• TASK OBJECTIVE
Go through the lines below and copy each one that holds the string "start".

• DATA TO EXAMINE
┄┄┄┄┄┄┄┄┄┄
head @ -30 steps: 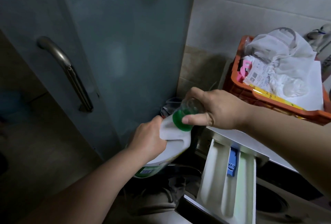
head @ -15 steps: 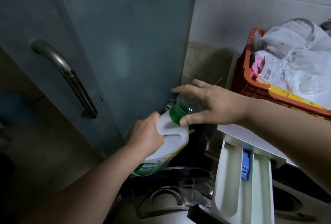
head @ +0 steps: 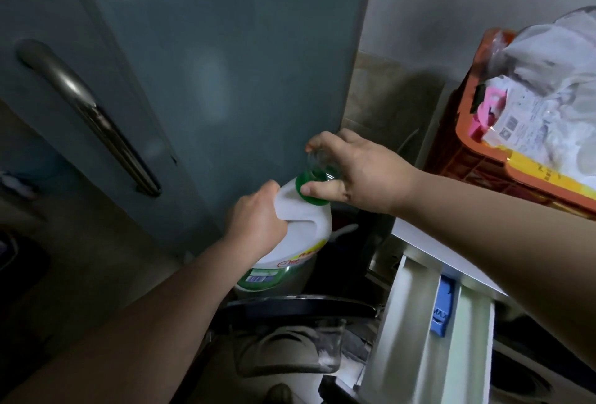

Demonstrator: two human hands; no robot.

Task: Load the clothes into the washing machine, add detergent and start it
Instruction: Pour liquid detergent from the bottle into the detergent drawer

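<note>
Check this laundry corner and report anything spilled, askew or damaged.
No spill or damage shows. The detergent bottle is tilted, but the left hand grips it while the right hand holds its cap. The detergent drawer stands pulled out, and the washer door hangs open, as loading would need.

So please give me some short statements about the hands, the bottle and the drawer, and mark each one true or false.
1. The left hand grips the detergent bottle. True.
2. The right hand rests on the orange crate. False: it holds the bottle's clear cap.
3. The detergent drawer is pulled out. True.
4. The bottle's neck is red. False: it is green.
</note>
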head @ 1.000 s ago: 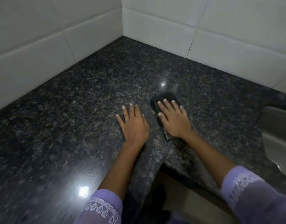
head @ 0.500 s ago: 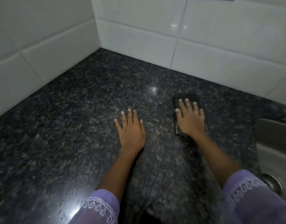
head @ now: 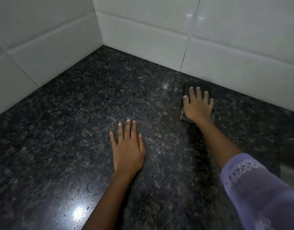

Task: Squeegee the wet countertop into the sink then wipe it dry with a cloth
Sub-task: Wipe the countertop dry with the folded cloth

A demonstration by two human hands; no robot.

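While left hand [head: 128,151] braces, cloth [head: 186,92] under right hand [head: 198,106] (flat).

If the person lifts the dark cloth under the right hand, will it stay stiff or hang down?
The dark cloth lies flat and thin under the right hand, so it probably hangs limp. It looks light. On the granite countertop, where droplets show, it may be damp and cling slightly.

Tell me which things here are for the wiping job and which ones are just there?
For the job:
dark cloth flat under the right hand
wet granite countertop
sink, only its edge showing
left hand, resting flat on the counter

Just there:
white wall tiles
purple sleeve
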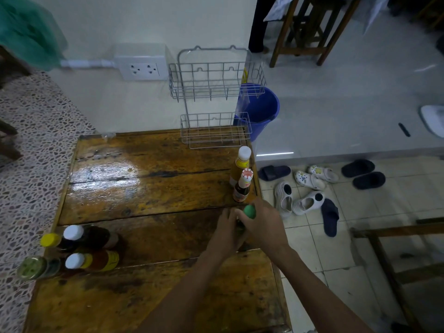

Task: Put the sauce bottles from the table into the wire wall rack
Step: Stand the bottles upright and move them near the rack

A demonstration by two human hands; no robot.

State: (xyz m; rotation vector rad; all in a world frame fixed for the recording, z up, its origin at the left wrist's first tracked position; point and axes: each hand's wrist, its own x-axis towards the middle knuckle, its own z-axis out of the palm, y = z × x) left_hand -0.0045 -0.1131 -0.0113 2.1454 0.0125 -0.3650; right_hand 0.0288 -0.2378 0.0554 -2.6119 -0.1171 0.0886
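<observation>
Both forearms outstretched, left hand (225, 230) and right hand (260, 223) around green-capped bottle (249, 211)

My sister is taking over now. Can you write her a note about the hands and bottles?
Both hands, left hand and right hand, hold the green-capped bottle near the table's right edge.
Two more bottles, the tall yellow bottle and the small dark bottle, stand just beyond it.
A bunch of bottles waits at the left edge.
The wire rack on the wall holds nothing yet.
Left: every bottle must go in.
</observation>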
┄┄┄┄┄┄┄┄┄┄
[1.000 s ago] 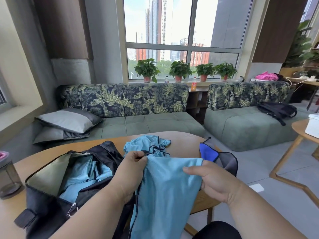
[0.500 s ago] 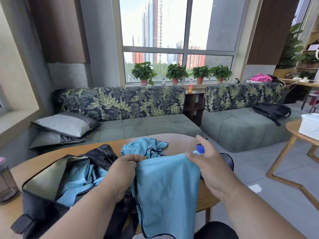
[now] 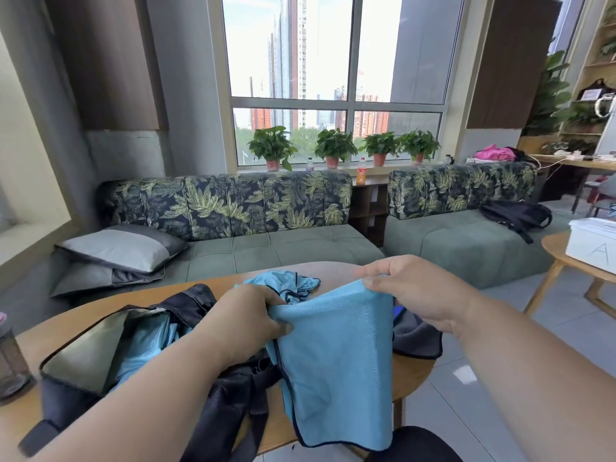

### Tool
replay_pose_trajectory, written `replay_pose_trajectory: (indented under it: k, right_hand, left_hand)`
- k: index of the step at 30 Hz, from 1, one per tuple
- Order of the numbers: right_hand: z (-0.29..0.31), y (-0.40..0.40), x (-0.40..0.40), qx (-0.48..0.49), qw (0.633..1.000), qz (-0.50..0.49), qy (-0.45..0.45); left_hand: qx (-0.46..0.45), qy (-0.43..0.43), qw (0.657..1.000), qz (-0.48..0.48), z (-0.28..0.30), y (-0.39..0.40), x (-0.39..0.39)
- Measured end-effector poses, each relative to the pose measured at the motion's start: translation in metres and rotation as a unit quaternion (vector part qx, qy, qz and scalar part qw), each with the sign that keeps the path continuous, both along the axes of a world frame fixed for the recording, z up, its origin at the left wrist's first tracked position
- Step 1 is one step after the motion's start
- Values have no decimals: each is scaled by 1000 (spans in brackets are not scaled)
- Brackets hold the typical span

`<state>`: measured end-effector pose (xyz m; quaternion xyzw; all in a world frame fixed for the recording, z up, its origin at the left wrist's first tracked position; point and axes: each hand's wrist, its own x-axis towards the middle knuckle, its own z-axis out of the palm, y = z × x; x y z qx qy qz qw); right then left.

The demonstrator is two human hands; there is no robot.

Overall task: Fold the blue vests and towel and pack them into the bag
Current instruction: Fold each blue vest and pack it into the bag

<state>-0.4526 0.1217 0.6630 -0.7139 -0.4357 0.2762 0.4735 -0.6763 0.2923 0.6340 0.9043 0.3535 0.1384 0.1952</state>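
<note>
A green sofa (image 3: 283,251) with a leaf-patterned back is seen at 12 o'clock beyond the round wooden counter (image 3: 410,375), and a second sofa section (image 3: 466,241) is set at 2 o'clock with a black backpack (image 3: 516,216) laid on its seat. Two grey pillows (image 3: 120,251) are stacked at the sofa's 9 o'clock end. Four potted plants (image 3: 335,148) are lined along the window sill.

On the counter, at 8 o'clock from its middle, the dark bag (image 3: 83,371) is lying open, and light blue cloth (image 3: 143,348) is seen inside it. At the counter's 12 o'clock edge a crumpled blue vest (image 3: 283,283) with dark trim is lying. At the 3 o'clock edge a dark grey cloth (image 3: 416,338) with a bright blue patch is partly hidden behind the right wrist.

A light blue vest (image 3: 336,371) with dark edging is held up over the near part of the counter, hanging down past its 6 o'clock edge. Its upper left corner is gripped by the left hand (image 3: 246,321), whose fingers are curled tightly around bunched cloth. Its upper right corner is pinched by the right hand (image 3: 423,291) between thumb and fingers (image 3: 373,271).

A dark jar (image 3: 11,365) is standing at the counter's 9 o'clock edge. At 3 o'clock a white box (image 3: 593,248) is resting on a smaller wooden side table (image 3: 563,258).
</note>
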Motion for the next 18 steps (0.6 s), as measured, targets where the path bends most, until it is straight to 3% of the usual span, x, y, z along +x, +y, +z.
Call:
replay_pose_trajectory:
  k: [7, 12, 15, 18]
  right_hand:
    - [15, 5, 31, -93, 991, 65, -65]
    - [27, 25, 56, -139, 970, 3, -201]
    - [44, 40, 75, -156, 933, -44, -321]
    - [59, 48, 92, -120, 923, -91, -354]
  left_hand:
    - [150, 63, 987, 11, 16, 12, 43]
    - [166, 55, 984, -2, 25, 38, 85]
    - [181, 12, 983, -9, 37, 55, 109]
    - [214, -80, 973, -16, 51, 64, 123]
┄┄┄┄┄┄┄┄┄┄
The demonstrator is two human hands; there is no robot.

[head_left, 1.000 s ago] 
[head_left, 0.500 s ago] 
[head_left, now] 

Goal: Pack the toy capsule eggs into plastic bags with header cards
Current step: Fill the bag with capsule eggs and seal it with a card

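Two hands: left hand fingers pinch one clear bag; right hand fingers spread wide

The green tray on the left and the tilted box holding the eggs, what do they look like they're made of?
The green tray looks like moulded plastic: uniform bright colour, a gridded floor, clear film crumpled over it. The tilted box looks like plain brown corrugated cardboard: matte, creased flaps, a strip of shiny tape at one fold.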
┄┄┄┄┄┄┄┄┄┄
• PROBLEM SOLUTION
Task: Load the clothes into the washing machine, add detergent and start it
- Measured end-effector poses, each relative to the pose measured at the motion's start: translation in metres and rotation as a unit quaternion (vector part qx, qy, qz and scalar part qw), each with the sign that keeps the path continuous, both along the axes of a world frame fixed for the recording, z up, its origin at the left wrist's first tracked position
- Step 1 is one step after the motion's start

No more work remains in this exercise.